Dave Dyment
A Drink To Us (When We're Both Dead), 2008
Musée d'art contemporain de Montréal
22.10.14 – 04.01.15

A Drink to Us (When We’re Both Dead) is an artwork that begins with the burial of a barrel of whisky and its pre-sale to a limited number of consumers, who can only claim their purchases in 2108.

Working with the staff at the Glenfiddich Distillery where he was an artist-in-residence, Dyment created a reinforced barrel, filled it with uncut spirit and buried it in the distillery’s Warehouse 8, among large stones from the River Fiddich. This was accompanied by a strict stipulation: the barrel must not be excavated before 2108 – 100 years after its interment.

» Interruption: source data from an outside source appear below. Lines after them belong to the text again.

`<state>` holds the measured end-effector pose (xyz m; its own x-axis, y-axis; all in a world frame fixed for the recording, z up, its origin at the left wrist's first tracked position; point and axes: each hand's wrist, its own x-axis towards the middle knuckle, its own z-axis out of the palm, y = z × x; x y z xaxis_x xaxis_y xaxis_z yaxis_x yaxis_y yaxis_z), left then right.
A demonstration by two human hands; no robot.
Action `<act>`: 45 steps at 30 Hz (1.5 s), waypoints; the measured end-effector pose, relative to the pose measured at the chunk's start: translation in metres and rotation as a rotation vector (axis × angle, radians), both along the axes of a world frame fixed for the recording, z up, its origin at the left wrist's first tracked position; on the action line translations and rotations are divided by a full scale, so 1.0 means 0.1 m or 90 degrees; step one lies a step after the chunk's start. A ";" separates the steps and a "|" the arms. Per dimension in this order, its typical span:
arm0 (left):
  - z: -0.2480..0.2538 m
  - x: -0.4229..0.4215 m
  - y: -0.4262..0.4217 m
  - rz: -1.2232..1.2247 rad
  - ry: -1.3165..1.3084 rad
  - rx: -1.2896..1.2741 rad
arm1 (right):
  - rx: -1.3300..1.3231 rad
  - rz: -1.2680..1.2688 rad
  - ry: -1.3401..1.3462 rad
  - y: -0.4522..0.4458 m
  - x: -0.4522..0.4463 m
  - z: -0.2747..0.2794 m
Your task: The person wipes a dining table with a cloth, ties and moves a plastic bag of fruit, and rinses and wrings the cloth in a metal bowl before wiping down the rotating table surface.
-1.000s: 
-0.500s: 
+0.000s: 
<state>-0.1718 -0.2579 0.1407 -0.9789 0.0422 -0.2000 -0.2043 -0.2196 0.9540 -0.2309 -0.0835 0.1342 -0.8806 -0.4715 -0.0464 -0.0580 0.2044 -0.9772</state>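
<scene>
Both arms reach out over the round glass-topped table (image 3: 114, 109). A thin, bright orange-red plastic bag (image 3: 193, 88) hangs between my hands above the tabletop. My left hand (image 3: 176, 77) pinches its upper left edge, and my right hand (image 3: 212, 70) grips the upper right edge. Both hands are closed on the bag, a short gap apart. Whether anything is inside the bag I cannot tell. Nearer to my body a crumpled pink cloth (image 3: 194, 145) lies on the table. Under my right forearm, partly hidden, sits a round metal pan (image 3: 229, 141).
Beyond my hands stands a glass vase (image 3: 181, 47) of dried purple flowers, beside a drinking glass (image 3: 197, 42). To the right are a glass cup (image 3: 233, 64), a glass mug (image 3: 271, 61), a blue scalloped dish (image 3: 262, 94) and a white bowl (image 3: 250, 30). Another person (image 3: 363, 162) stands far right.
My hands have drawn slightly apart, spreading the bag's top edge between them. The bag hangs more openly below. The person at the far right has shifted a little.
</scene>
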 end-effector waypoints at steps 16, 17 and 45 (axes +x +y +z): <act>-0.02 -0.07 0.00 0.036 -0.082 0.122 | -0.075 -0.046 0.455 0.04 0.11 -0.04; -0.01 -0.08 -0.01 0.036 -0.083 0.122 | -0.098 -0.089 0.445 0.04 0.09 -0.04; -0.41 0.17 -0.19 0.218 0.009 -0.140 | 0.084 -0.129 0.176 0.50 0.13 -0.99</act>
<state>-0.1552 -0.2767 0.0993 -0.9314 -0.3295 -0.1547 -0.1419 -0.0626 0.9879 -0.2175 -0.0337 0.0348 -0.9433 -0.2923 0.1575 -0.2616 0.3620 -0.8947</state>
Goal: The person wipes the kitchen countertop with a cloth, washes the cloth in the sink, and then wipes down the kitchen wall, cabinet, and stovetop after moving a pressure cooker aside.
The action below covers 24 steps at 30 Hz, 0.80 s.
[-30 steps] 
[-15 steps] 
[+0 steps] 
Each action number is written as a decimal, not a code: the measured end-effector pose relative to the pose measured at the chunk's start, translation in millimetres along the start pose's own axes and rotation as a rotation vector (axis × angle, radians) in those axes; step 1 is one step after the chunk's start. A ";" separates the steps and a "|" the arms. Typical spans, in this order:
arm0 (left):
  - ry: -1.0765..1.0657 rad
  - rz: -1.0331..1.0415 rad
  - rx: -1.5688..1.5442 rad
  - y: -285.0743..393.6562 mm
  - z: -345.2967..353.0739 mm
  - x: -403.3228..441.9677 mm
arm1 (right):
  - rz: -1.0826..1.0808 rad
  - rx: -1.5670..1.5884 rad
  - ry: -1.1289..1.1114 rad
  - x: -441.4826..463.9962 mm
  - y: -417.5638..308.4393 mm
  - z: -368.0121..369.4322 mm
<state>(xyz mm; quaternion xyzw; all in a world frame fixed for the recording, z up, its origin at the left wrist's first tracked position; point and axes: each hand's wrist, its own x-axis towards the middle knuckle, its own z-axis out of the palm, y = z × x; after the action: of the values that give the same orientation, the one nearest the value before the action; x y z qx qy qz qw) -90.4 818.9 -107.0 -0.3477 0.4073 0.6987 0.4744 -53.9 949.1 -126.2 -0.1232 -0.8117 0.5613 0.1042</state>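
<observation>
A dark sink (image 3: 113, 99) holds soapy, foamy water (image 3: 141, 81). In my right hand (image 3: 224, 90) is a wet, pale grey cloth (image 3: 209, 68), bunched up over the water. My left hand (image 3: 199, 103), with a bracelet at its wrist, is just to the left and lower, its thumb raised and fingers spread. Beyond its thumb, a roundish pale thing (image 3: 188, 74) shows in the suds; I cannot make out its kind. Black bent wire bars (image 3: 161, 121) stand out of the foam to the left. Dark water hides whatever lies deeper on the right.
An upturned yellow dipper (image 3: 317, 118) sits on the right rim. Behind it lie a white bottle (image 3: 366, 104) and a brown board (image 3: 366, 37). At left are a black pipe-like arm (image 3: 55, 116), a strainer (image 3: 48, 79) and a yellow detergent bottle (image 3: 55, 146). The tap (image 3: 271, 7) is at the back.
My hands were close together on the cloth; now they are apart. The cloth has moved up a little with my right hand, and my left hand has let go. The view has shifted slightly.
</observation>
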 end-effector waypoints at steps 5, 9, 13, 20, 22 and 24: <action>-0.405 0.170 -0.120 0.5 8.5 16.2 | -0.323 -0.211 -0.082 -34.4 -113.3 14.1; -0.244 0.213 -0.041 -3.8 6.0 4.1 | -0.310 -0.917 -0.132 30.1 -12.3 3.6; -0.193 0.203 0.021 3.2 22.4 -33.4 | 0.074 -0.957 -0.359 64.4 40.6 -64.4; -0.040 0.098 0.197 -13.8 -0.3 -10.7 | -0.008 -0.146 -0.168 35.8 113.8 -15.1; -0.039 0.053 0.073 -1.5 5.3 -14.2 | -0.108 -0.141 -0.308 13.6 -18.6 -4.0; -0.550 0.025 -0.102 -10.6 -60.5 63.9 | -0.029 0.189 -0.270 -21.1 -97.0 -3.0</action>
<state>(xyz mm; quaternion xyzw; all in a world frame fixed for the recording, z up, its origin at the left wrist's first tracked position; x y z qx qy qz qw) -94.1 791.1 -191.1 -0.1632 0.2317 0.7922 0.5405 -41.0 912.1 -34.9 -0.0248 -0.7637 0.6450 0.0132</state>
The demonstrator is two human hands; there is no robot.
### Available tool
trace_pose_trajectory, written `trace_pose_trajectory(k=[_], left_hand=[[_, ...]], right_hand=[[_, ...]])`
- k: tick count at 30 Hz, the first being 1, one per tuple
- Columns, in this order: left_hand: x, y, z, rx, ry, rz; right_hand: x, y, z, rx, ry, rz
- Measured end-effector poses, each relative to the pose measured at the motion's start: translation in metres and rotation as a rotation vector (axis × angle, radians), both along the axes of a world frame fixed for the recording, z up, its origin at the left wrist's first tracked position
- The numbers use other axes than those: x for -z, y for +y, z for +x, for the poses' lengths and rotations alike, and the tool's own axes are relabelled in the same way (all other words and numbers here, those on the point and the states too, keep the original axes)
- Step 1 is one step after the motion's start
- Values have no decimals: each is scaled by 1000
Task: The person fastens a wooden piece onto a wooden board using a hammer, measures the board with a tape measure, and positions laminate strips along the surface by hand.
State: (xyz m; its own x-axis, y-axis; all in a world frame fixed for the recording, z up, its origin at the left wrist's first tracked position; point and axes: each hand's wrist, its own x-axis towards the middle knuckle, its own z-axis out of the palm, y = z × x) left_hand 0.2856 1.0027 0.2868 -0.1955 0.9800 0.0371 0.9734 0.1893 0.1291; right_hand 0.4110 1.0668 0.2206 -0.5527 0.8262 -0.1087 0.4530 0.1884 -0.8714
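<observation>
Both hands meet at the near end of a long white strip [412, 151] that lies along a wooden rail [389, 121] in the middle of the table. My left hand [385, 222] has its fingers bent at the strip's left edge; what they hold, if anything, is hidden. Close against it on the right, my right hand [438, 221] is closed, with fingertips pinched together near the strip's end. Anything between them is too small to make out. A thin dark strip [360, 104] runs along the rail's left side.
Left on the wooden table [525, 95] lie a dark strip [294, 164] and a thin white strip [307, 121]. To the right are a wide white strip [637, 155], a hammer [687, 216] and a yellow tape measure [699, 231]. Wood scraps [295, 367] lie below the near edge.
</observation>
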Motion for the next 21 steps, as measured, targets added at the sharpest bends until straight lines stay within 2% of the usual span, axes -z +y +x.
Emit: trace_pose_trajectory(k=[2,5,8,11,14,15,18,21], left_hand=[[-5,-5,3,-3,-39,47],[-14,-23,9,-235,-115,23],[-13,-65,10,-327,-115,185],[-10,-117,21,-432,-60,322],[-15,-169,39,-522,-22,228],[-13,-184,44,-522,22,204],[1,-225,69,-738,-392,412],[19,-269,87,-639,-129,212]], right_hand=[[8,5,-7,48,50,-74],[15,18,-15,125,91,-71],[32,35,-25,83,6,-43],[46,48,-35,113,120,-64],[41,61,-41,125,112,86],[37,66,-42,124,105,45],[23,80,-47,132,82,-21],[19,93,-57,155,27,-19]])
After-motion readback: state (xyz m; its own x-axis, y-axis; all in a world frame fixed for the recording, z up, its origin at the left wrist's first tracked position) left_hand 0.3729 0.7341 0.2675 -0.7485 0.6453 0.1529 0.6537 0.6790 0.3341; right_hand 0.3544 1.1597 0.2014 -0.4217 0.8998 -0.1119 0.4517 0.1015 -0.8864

Produced in an edition of 25, the work includes an extruded sapele wood casket, a map of the warehouse where the whisky is buried, a colour postcard, a small journal documenting the process and a signed contract to be passed by the original owners on to their descendants. A Drink To Us (When We’re Both Dead) brings into question our notions of trust, history, patience, investment and mortality.

– ML

A Drink To Us (When We're Both Dead), 2008, empty sapele wood container, linen box, contract, map and other ephemera, dimensions variable (courtesy of the artist)

Dave Dyment is a Toronto-based artist whose practice includes audio, video, photography, performance, writing and curating, and the production of artists’ books and multiples. His work mines pop culture for shared associations and alternative meanings, investigating the language and grammar of music, cinema, television and literature, in order to arrive at a kind a folk taxonomy of a shared popular vocabulary. Past projects include homemade LSD and a video work condensing every known disaster film down to the moments of destruction and arranging them geographically across twenty monitors.

Dyment’s work has been exhibited across Canada and internationally, in New York City, Philadelphia, Chicago, London, Dublin and Varna, Bulgaria. His work is found in many private and corporate collections, and in the libraries of the Art Gallery of Ontario (AGO), Toronto, and National Gallery of Canada, Ottawa. It can also be heard on the YYZ anthology Aural Cultures edited by Jim Drobnick (2004) and New Life After Fire (For Tom Thomson), a collaboration with Lee Ranaldo of Sonic Youth, published by Art Metropole (2003). He is represented by MKG127, Toronto.